Problem | Return the entries below in their exact form, leaving the pictures out.

Data |
○ ○ ○ ○ ○ ○ ○

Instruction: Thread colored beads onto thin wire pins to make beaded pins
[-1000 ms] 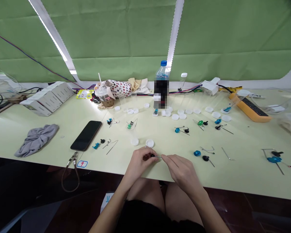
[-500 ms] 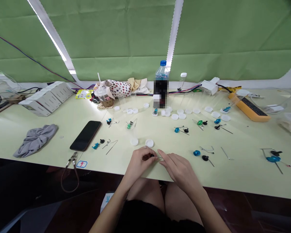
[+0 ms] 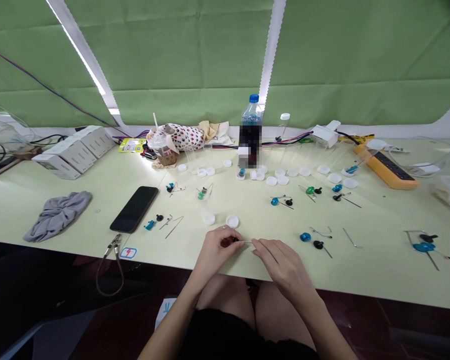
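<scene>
My left hand (image 3: 217, 248) is shut on a small black bead (image 3: 234, 240), and a thin metal wire (image 3: 245, 242) sticks out of it to the right. My right hand (image 3: 281, 262) lies on the table edge, its fingertips right by the wire's end, with nothing visible in them. Just above my left hand sits a white bottle cap (image 3: 232, 221). Another white cap (image 3: 209, 219) lies further left. Most of the bead is hidden by my fingers.
Coloured beads on bent wires (image 3: 305, 237) and several white caps (image 3: 271, 181) cover the pale green table (image 3: 78, 200). A phone (image 3: 134, 209), a grey cloth (image 3: 58, 216), a water bottle (image 3: 252, 112), white boxes (image 3: 73, 152) and an orange power strip (image 3: 386, 170) stand around.
My right hand has shifted slightly rightward, its fingertips moving back from my left hand toward the wire's end. My left hand keeps its hold and has barely moved.
</scene>
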`<state>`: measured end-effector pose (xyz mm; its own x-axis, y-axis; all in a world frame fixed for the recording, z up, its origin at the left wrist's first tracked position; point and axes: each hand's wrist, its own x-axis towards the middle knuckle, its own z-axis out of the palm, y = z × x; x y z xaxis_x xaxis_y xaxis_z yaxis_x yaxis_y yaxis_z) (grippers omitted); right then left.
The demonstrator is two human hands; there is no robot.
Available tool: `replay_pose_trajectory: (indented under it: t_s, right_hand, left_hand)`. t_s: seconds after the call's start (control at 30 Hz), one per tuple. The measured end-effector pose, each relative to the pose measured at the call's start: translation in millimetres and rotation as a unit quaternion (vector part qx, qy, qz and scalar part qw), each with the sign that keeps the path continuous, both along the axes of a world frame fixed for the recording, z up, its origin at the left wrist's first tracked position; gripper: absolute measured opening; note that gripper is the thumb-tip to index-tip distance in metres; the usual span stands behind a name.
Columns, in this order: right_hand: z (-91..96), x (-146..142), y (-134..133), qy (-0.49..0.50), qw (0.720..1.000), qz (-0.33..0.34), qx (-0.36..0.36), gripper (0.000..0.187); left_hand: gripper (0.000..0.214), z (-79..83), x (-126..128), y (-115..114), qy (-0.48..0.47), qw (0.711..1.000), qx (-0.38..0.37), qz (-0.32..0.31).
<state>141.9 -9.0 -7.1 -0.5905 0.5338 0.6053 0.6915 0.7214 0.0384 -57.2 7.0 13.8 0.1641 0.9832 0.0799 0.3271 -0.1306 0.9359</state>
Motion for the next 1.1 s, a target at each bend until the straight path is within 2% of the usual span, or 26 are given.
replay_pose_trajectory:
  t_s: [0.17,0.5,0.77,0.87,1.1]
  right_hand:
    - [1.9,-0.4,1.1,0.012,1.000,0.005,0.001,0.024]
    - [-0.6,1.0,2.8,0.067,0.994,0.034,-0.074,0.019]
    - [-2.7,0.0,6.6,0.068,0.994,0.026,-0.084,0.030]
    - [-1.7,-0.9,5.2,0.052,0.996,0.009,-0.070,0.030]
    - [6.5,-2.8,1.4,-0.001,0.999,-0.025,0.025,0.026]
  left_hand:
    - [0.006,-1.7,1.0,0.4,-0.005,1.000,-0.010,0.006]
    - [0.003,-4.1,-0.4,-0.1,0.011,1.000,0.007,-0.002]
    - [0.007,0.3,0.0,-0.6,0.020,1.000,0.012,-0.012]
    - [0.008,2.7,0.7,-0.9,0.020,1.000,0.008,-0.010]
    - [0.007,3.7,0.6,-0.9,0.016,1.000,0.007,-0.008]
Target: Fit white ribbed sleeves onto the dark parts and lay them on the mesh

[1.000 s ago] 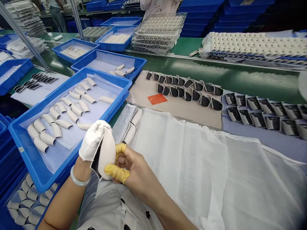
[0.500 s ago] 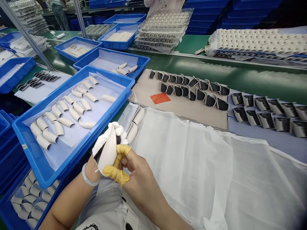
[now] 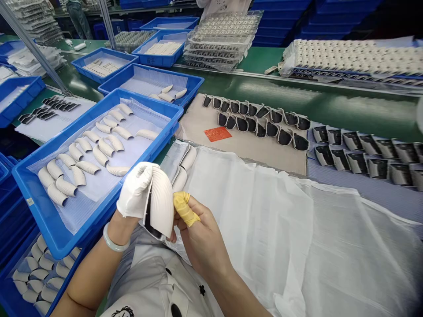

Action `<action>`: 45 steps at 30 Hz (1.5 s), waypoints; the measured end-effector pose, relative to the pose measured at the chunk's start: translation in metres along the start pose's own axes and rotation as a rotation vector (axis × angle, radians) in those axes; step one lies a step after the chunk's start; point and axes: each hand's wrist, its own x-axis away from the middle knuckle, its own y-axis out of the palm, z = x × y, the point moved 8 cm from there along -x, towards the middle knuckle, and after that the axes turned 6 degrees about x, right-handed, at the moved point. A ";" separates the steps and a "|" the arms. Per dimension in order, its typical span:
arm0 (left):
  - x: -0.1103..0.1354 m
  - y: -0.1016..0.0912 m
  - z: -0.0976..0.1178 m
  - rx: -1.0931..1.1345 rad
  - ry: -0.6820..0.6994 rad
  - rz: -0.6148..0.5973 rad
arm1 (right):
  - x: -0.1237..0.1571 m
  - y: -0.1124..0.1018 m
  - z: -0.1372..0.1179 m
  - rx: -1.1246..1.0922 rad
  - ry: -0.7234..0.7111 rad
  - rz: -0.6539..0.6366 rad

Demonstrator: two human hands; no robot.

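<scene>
A curved, ribbed cream shell piece point(image 3: 161, 200) with a black inner side is held up in front of my body. My left hand point(image 3: 135, 190), in a white glove, is closed on its left edge and top. Yellow finger covers show on my right hand point(image 3: 198, 224), which pinches the lower right side of the piece; some fingertips are hidden behind it. Just beyond the hands, more cream shell pieces point(image 3: 188, 159) lie against a grey-edged sheet. To the left, a blue tray point(image 3: 99, 200) carries several similar ribbed pieces point(image 3: 88, 167) on a pale liner.
White sheeting point(image 3: 244, 220) covers the bench on the right. Behind it, black-lined shells point(image 3: 243, 124) stand in rows near a red card point(image 3: 217, 134). A lower blue tray point(image 3: 53, 304) holds more shells. Stacked clear trays point(image 3: 223, 42) and a person's light clothing point(image 3: 224, 6) are across the bench.
The shell piece has been turned, so its ribbed outer face and black-lined open edge now show more. My right hand has shifted to its right side, and my gloved left hand shows more fully.
</scene>
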 end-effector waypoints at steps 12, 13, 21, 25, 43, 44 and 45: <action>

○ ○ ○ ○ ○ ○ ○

Solution to this problem |
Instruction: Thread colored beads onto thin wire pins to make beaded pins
[-1000 ms] 
[-500 ms] 
[+0 ms] 
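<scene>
My left hand (image 3: 217, 248) is shut on a small black bead (image 3: 234, 240), and a thin metal wire (image 3: 245, 242) sticks out of it to the right. My right hand (image 3: 281, 262) lies on the table edge, its fingertips right by the wire's end, with nothing visible in them. Just above my left hand sits a white bottle cap (image 3: 232, 221). Another white cap (image 3: 209, 219) lies further left. Most of the bead is hidden by my fingers.
Coloured beads on bent wires (image 3: 305, 237) and several white caps (image 3: 271, 181) cover the pale green table (image 3: 78, 200). A phone (image 3: 134, 209), a grey cloth (image 3: 58, 216), a water bottle (image 3: 252, 112), white boxes (image 3: 73, 152) and an orange power strip (image 3: 386, 170) stand around.
My right hand has shifted slightly rightward, its fingertips moving back from my left hand toward the wire's end. My left hand keeps its hold and has barely moved.
</scene>
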`<state>`: measured end-effector pose (xyz mm; its own x-axis, y-axis; all in a world frame fixed for the recording, z up, its origin at the left wrist's first tracked position; point and axes: each hand's wrist, its own x-axis towards the middle knuckle, its own z-axis out of the palm, y = z × x; x y z xaxis_x xaxis_y xaxis_z yaxis_x yaxis_y yaxis_z) (grippers omitted); right then left.
The demonstrator is two human hands; there is no robot.
Available tool: `replay_pose_trajectory: (indented under it: t_s, right_hand, left_hand)`. t_s: seconds after the call's start (control at 30 Hz), one per tuple. The measured end-effector pose, each relative to the pose measured at the call's start: translation in millimetres and rotation as a unit quaternion (vector part qx, qy, qz and scalar part qw), each with the sign that keeps the path continuous, both along the axes of a world frame fixed for the recording, z up, its origin at the left wrist's first tracked position; gripper: absolute measured opening; note that gripper is the thumb-tip to index-tip distance in metres; the usual span stands behind a name.
Columns, in this order: right_hand: z (-91..96), x (-146..142), y (-134..133), qy (-0.49..0.50), qw (0.720..1.000), qz (-0.33..0.34), qx (-0.36..0.36), gripper (0.000..0.187); left_hand: gripper (0.000..0.214), z (-79..83), x (-126..128), y (-115..114), qy (-0.48..0.47), qw (0.711..1.000), qx (-0.38..0.37), qz (-0.32..0.31).
<state>141.9 -9.0 -7.1 -0.5905 0.5338 0.6053 0.6915 0.7214 0.0384 -57.2 7.0 13.8 0.1641 0.9832 0.0799 0.3271 -0.1306 0.9359</state>
Motion for the next 1.1 s, a target at each bend until the straight path is within 2% of the usual span, or 26 are given.
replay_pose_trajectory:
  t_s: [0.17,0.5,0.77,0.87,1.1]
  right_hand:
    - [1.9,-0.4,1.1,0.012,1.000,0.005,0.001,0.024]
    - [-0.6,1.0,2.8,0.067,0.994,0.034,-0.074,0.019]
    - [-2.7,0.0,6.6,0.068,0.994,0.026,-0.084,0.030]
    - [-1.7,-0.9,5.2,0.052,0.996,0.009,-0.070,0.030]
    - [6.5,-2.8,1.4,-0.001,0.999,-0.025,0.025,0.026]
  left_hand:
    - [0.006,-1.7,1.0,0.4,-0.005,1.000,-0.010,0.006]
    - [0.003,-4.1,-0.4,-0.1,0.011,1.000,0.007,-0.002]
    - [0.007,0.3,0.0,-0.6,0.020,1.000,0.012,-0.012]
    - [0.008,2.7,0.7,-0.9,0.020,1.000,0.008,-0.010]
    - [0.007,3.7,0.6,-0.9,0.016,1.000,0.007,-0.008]
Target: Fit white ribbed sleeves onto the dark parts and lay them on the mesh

[1.000 s ago] 
[0.500 s ago] 
[now] 

Action `<action>`: 45 steps at 30 Hz (1.5 s), waypoints; the measured end-effector pose, relative to the pose measured at the chunk's start: translation in metres along the start pose's own axes and rotation as a rotation vector (axis × angle, radians) in those axes; step one lies a step after the chunk's start; point and axes: each hand's wrist, its own x-axis away from the middle knuckle, its own y-axis out of the palm, z = x × y, the point moved 8 cm from there along -x, towards the middle knuckle, and after that the axes turned 6 degrees about x, right-handed, at the moved point. A ";" separates the steps and a "|" the arms. Per dimension in order, its typical span:
arm0 (left):
  - x: -0.1103..0.1354 m
  - y: -0.1016..0.0912 m
  - z: -0.0976..0.1178 m
  - rx: -1.0931..1.1345 rad
  - ry: -0.6820..0.6994 rad
  - rz: -0.6148..0.5973 rad
arm1 (right):
  - x: -0.1237..0.1571 m
  - y: -0.1124..0.1018 m
  - z: -0.1372..0.1179 m
  - rx: -1.1246..1.0922 rad
  - ry: -0.7234..0.7111 rad
  - rz: -0.6539..0.6366 rad

Demonstrator: two human hands; no robot.

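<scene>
A curved, ribbed cream shell piece point(image 3: 161, 200) with a black inner side is held up in front of my body. My left hand point(image 3: 135, 190), in a white glove, is closed on its left edge and top. Yellow finger covers show on my right hand point(image 3: 198, 224), which pinches the lower right side of the piece; some fingertips are hidden behind it. Just beyond the hands, more cream shell pieces point(image 3: 188, 159) lie against a grey-edged sheet. To the left, a blue tray point(image 3: 99, 200) carries several similar ribbed pieces point(image 3: 88, 167) on a pale liner.
White sheeting point(image 3: 244, 220) covers the bench on the right. Behind it, black-lined shells point(image 3: 243, 124) stand in rows near a red card point(image 3: 217, 134). A lower blue tray point(image 3: 53, 304) holds more shells. Stacked clear trays point(image 3: 223, 42) and a person's light clothing point(image 3: 224, 6) are across the bench.
The shell piece has been turned, so its ribbed outer face and black-lined open edge now show more. My right hand has shifted to its right side, and my gloved left hand shows more fully.
</scene>
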 end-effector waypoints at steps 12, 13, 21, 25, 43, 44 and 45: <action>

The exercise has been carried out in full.